INSTRUCTIONS TO FOLLOW: Pictures aside, repeat every entry exactly.
==================================================
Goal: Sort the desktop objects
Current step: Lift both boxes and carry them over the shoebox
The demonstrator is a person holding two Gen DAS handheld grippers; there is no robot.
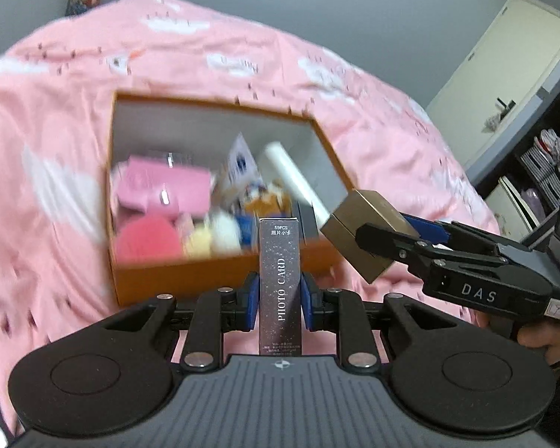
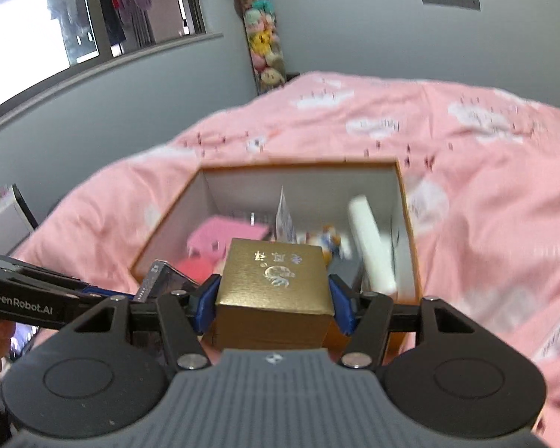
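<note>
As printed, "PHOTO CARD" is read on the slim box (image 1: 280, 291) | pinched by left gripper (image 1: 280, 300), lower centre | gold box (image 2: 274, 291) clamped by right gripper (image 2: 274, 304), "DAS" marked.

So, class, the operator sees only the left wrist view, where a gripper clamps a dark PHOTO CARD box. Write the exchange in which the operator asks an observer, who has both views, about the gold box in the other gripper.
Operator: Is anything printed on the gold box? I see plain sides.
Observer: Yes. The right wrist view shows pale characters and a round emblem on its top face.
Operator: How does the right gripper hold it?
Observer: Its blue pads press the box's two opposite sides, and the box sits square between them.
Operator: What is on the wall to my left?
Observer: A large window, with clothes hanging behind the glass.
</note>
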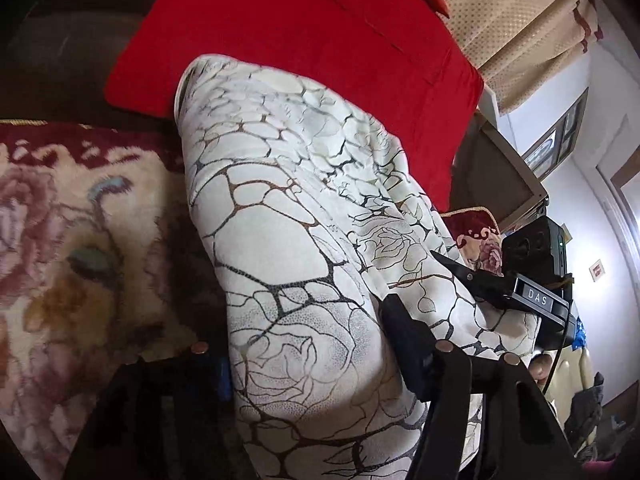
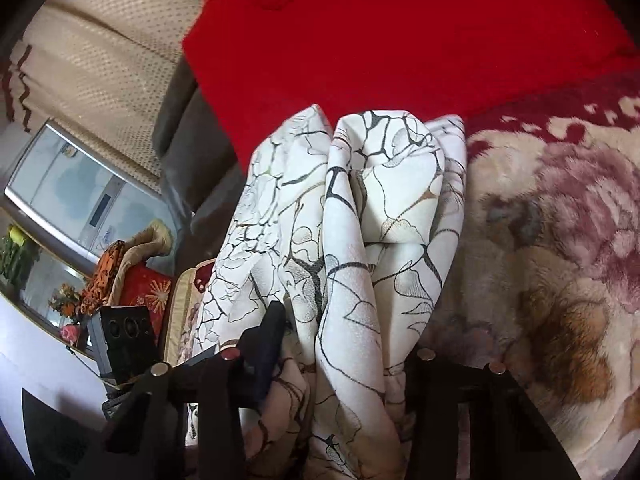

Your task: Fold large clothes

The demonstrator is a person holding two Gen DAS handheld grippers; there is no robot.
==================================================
WRITTEN RESPONSE:
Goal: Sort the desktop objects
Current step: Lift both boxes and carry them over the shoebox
The demonstrator is a person holding two Gen DAS handheld grippers; there is no robot.
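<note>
As printed, "PHOTO CARD" is read on the slim box (image 1: 280, 291) | pinched by left gripper (image 1: 280, 300), lower centre | gold box (image 2: 274, 291) clamped by right gripper (image 2: 274, 304), "DAS" marked.

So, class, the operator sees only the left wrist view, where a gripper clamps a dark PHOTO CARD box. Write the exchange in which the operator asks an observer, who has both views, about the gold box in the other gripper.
Operator: Is anything printed on the gold box? I see plain sides.
Observer: Yes. The right wrist view shows pale characters and a round emblem on its top face.
Operator: How does the right gripper hold it?
Observer: Its blue pads press the box's two opposite sides, and the box sits square between them.
Operator: What is on the wall to my left?
Observer: A large window, with clothes hanging behind the glass.
</note>
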
Your task: Fold large clothes

The demonstrator is a person holding two Gen DAS handheld grippers; there is no robot.

No more output is expected here.